Activité marginale et bénéficiant surtout aux catégories aisées de la société, la dispense de cours particuliers, communément appelés cours de soutien, est devenue, au fil des ans, un phénomène sociétal qui tend même à se banaliser. Affiches placardées sur les murs, dépliants déposés dans les boîtes aux lettres, annonces diffusées sur les réseaux sociaux et les sites internet, la palette publicitaire utilisée pour présenter les offres est de plus en plus variée. Ce qui démontre que l’activité commence sérieusement à déborder de son champ d’action “éducationnel” pour prendre les allures d’une opération, principalement lucrative. Pilier fondamental du système éducatif, l’enseignant, dont la noblesse de la mission n’est plus à démontrer, est en train de virer doucement mais sûrement vers un inacceptable affairisme, sous l’attrait de l’argent rendu possible, faut-il le dire, par l’explosion de la demande en la matière.

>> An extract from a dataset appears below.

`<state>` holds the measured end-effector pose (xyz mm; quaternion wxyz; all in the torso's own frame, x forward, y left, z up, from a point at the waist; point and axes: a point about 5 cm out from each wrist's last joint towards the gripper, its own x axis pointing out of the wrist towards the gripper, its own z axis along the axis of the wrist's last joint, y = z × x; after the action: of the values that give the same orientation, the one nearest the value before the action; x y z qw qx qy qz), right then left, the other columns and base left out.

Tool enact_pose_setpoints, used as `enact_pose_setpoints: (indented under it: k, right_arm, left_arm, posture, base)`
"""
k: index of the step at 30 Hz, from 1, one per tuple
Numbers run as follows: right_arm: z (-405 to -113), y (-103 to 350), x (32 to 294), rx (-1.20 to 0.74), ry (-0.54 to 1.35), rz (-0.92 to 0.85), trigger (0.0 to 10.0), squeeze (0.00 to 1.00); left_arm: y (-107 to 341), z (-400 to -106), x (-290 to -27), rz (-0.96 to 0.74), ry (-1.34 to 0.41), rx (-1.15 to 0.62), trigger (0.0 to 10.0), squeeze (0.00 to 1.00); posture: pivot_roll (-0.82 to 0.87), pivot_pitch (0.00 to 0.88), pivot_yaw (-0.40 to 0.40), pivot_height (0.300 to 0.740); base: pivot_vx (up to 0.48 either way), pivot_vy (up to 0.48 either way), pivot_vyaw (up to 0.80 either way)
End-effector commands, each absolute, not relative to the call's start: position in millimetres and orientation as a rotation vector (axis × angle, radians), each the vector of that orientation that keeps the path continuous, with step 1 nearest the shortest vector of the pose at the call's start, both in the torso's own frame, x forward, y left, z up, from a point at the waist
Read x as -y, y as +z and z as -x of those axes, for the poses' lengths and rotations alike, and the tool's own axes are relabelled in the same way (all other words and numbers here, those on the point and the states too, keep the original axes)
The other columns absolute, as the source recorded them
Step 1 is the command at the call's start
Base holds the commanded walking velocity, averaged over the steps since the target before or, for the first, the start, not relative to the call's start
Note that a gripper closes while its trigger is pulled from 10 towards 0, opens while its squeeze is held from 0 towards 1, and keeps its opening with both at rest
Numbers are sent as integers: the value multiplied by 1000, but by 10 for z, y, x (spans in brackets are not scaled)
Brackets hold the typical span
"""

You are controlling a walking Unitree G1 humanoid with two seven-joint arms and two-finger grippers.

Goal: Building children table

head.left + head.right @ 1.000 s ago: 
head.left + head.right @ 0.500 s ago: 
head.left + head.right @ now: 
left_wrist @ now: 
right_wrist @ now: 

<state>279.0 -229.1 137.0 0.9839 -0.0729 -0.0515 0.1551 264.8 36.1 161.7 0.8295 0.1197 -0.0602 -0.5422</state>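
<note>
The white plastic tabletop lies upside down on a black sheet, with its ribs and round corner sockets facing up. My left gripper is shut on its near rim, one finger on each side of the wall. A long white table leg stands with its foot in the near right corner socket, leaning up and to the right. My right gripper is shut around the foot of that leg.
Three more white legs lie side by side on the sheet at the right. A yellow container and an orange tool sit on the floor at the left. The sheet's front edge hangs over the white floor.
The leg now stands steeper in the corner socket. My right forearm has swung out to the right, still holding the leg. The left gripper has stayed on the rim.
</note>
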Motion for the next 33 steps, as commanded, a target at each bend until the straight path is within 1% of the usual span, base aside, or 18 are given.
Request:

L’expansion de ce phénomène illustre, en réalité, le degré d’érosion de la confiance des Algériens dans leur système éducatif.
La détérioration évidente et de plus en plus manifeste de la qualité de l’enseignement, malgré les efforts et les bonnes volontés des responsables du secteur, pousse les parents, quels que soient leurs revenus, à recourir aux cours de soutien dans le but d’aider leur progéniture à améliorer ses résultats scolaires. Ce n’est certes pas toujours évident car ce sont les mêmes enseignants qui dispensent les cours dans les établissements scolaires qui, en dehors de leurs heures de travail, rejoignent les garages, hangars et autres lieux de fortune  pour donner ce qui est faussement appelé des cours particuliers.
Il est, en effet, inutile de s’attarder ici sur les espaces généralement inappropriés et insalubres, utilisés pour dispenser les cours. Tout cela ne semble pas émouvoir nos gouvernants. Pour le moment, au niveau du gouvernement, on ne veut surtout pas ouvrir le dossier par crainte de déclencher l’ire des syndicats d’enseignants. D’ailleurs, lors de la réunion qui a regroupé la ministre de l’Éducation nationale et les syndicats du secteur, on a parlé de tout, sauf de ce sujet. Il va sans dire que les autorités ne peuvent continuer à observer une telle dérive éternellement sans broncher. Mais, à un moment, leur intervention devient nécessaire pour mettre le holà à une activité, le moins qu’on puisse dire, est qu’elle porte lourdement atteinte à l’image d’une l’école déjà loin d’être à la hauteur des espoirs placés en elle.